The case that I'm most familiar with, IEEE 754 double precision,
sub-normal numbers have an exponent of 0, a sign bit, and 52 bits of
mantissa, and represent the values (-1)^sign * mantissa* 2^(-1022-52).
The smallest positive value that can be represented is 2^(-1074), the
largest is 2^(-1022) - 2^(-1074).

For normal numbers, 0<exponent && exponent < 0x7FF. The value
represented is (-1)^sign*(1.mantissa)*2^(exponent - 1023). The smallest
positive value represented by this mechanism occurs when mantissa is 0
and exponent is 1, which represents 2^(-1022). That is exactly 2^-1074
bigger than the biggest subnormal value.

The exponent value 0x7FF is reserved for infinities and NaNs.

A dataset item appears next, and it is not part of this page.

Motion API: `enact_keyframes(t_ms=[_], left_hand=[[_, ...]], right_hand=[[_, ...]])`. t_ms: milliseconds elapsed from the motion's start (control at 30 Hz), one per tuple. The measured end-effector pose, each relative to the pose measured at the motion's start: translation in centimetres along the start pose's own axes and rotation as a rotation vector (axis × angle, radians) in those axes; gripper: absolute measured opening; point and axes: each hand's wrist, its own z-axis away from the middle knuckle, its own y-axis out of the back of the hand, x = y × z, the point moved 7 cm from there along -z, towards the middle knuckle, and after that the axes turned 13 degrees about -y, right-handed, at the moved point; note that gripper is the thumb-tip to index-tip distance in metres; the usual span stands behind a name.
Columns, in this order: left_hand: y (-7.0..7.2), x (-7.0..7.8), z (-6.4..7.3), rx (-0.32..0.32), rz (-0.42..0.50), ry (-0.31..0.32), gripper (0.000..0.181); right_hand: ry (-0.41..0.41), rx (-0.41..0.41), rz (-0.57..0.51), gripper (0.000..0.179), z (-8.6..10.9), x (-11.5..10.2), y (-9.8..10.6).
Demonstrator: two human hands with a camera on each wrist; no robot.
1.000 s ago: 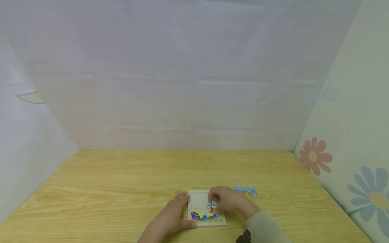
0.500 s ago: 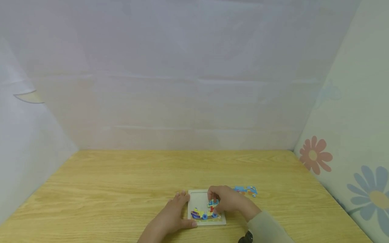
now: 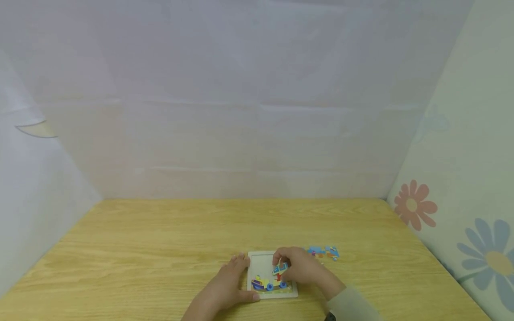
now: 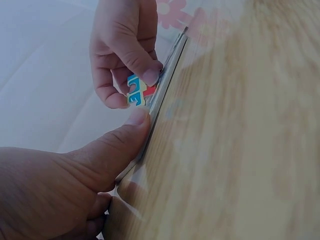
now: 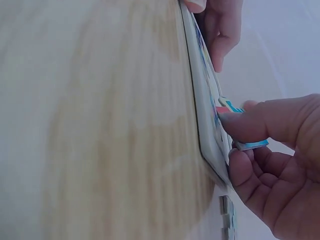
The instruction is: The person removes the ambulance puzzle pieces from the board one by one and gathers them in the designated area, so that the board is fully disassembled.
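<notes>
A small white puzzle tray lies on the table, its lower part filled with pieces showing a colourful vehicle with blue wheels. My left hand holds the tray at its left side, thumb on the near rim and fingers at the left edge. Over the tray's right part, my right hand pinches a puzzle piece with blue windows, yellow edging and some red. In the right wrist view this piece tilts up from the tray surface, partly covered by the thumb. The tray's upper left shows bare white.
Several loose blue and orange puzzle pieces lie on the wooden table beyond the right hand. Pale cloth walls surround the table, with printed flowers on the right one.
The pinched puzzle piece has tilted and shifted slightly left over the tray with my right hand. My left hand stays in place on the tray.
</notes>
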Motion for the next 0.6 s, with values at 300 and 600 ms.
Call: enact_keyframes(t_ms=[300,600], left_hand=[[0.0,0.1,0.0,-0.002,0.009,0.019,0.088],[-0.1,-0.1,0.0,-0.003,0.02,0.031,0.088]], right_hand=[[-0.034,0.028,-0.146,0.019,0.1,1.3,0.1],[-0.124,0.124,-0.352,0.026,0.5,3.1,1.0]])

There doesn't seem to be any overlap in the ranges of normal and
subnormal values, and within each category, all of the non-zero values
that can be represented have a unique representation. A value of exactly
0 must have it's mantissa and exponent both zero, but can have it's sign
bit either set or cleared. As a result, equality comparisons can be
replaced by memcmp(), except for the special handling required by IEEE
754 for +0, -0, infinities and NaNs.
Within this scheme, could you provide an example of the "many possible
representations for each number" that you're referring to?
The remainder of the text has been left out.